Saved data entries
+ + + +

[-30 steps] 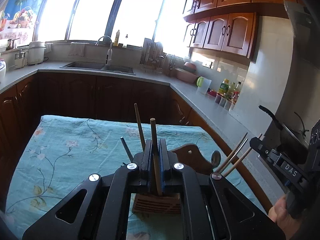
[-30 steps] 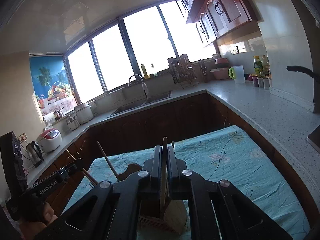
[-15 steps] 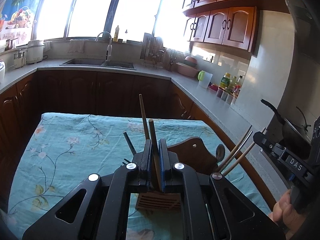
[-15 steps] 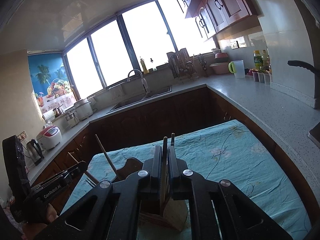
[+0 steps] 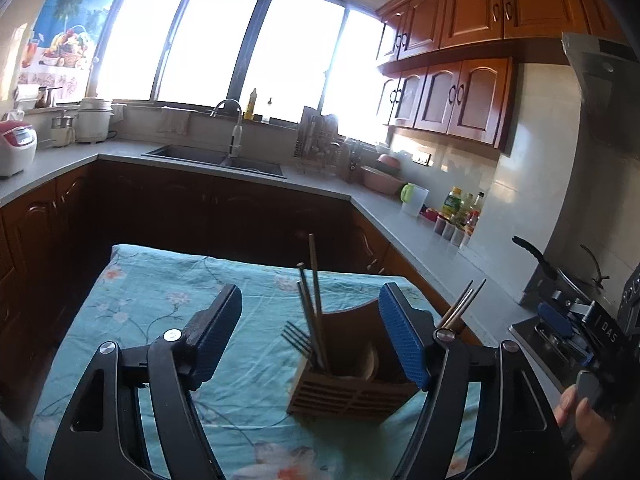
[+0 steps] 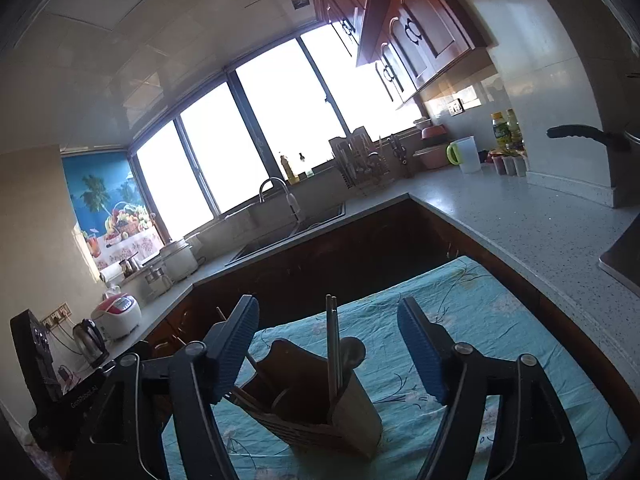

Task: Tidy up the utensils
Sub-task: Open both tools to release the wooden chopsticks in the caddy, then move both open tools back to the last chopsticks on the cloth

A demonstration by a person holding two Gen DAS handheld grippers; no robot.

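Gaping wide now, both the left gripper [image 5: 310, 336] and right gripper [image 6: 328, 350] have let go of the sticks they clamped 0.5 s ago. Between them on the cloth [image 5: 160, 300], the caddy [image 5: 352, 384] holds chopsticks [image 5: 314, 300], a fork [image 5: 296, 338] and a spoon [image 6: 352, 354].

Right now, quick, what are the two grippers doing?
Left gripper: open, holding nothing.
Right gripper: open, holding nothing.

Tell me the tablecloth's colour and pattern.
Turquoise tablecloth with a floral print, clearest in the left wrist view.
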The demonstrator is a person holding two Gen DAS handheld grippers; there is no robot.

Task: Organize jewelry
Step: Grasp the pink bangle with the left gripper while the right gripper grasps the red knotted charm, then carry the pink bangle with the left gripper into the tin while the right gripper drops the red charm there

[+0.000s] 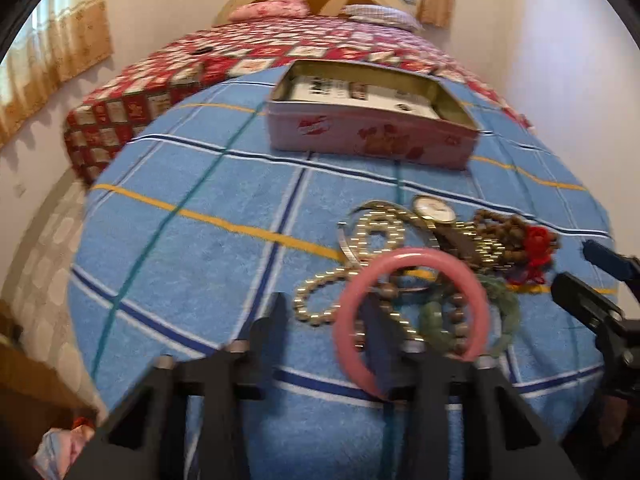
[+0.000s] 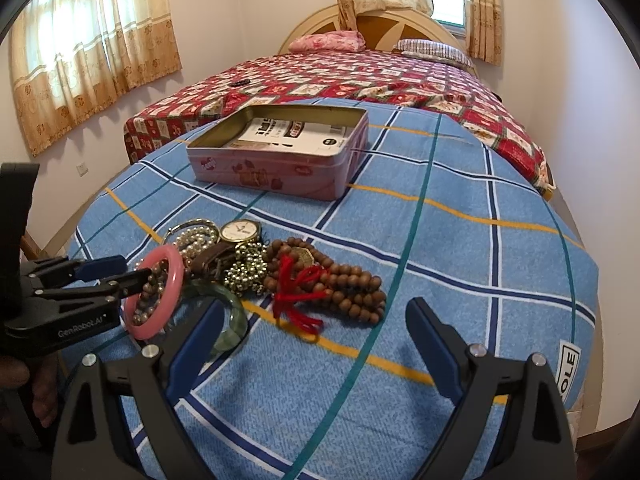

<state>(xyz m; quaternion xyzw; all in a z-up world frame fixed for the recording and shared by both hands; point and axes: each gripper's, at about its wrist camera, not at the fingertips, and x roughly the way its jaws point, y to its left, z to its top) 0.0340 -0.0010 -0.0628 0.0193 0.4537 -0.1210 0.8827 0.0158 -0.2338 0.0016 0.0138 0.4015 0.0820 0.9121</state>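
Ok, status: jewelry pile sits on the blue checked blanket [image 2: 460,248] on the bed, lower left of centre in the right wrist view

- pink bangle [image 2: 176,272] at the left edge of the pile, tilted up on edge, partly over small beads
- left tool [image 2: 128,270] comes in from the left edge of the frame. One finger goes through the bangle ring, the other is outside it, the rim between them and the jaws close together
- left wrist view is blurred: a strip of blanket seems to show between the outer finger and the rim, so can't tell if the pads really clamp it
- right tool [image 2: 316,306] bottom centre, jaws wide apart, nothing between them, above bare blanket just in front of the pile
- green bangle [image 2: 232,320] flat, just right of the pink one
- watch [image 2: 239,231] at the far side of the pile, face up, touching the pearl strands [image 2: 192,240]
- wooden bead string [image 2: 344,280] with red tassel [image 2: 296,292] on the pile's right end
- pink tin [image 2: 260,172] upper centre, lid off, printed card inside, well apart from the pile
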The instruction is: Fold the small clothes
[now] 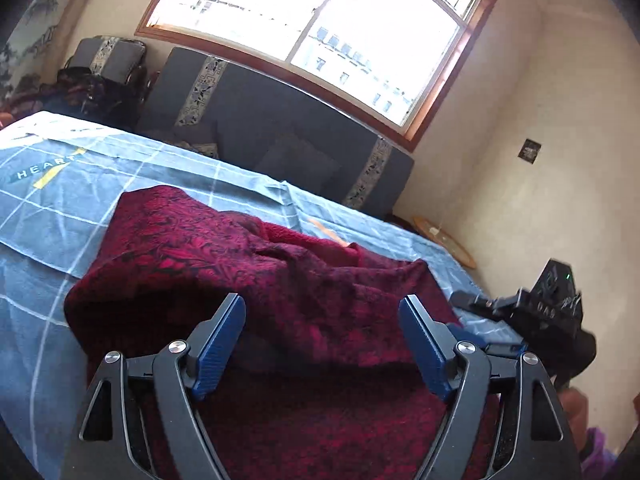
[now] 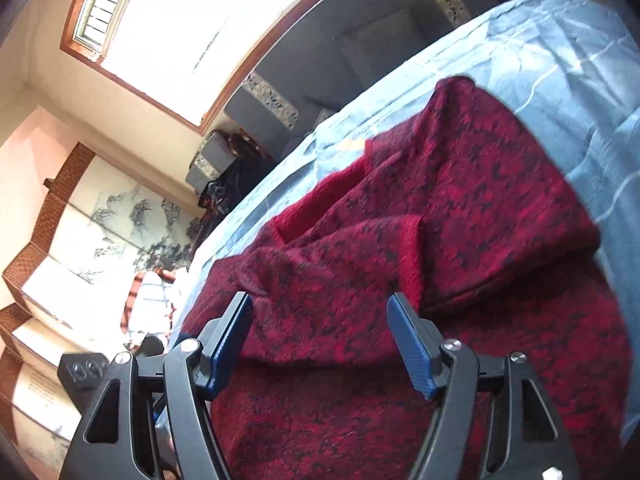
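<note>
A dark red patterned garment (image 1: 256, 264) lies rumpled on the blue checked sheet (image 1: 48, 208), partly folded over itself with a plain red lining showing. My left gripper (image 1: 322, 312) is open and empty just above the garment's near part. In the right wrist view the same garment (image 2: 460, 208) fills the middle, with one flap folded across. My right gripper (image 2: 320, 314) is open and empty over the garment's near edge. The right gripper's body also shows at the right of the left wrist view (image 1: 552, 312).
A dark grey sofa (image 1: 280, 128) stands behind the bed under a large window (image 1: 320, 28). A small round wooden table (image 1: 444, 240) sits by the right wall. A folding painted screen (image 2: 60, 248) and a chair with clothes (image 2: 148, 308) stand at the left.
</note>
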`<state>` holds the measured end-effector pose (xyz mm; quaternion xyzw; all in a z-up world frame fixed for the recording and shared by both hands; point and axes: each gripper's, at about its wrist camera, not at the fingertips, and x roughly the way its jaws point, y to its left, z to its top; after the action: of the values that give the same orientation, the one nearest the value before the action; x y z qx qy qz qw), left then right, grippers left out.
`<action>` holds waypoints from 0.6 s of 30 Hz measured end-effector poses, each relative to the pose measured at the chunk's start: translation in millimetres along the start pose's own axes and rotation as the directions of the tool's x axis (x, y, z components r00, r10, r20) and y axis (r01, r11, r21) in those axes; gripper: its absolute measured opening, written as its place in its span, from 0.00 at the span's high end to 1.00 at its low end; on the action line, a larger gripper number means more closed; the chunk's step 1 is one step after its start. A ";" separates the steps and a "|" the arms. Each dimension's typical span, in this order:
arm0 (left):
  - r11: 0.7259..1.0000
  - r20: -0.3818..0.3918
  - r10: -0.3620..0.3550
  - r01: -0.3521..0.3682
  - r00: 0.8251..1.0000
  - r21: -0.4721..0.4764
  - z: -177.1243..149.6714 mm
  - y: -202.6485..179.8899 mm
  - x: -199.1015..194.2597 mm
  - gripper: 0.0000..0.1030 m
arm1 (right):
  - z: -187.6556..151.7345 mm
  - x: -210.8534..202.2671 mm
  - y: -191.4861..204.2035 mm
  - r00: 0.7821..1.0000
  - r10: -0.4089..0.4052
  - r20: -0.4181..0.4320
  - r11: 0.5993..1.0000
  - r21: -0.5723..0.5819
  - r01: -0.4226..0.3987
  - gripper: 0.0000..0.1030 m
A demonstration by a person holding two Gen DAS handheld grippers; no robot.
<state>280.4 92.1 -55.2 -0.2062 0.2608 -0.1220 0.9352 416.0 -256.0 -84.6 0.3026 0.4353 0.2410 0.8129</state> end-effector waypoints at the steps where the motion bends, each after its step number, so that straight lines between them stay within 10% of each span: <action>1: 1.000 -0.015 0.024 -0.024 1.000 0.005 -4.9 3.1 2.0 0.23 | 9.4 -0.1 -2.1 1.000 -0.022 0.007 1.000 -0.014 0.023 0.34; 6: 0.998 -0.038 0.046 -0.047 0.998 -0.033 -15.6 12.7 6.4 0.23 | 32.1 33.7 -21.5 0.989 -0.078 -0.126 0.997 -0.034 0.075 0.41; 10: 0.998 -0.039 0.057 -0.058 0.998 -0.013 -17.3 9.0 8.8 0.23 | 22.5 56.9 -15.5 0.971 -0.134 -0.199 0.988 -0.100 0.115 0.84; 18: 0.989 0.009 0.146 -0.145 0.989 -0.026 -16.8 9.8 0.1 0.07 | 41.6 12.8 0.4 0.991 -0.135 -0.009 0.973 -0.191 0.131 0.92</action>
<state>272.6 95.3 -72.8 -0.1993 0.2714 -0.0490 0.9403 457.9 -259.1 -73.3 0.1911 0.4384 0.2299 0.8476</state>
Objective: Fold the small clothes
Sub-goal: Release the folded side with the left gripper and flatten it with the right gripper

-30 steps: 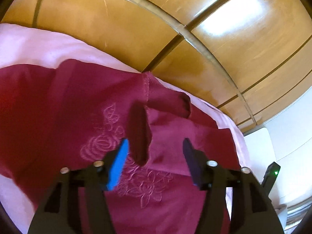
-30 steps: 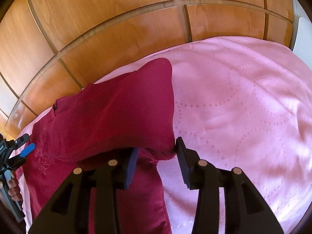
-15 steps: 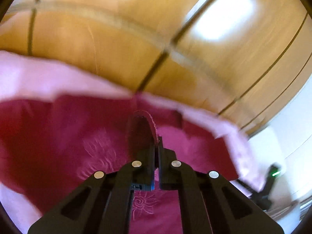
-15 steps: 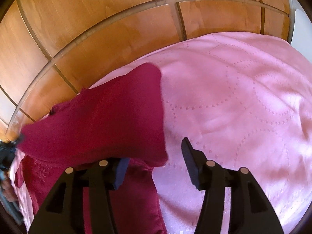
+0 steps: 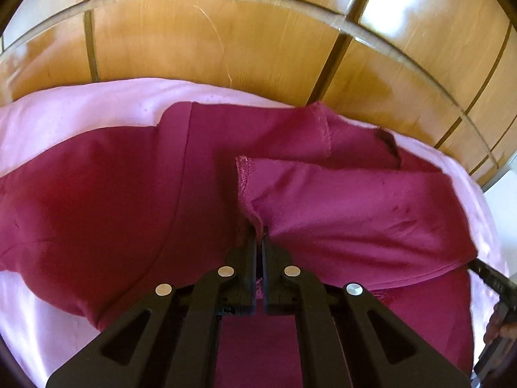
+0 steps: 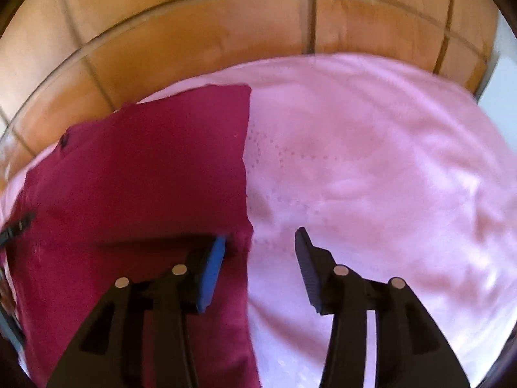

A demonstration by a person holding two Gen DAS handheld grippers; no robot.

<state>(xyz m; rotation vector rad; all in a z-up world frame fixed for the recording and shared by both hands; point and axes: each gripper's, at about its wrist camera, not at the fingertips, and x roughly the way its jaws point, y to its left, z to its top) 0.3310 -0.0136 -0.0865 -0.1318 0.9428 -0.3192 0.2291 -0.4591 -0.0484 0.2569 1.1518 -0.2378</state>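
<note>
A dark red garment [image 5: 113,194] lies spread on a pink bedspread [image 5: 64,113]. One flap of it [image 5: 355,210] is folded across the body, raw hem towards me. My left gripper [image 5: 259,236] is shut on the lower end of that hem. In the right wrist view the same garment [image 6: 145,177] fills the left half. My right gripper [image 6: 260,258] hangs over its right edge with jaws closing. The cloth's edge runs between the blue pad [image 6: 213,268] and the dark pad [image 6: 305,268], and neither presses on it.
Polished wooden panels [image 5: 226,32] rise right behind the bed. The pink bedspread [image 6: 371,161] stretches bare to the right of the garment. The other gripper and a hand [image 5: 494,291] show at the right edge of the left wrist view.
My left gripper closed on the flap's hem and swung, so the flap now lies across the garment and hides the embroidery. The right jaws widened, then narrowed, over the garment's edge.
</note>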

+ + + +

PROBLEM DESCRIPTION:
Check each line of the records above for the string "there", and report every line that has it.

COMPLETED EXERCISE:
The demonstrator is a person holding two Gen DAS handheld grippers; there is no robot.
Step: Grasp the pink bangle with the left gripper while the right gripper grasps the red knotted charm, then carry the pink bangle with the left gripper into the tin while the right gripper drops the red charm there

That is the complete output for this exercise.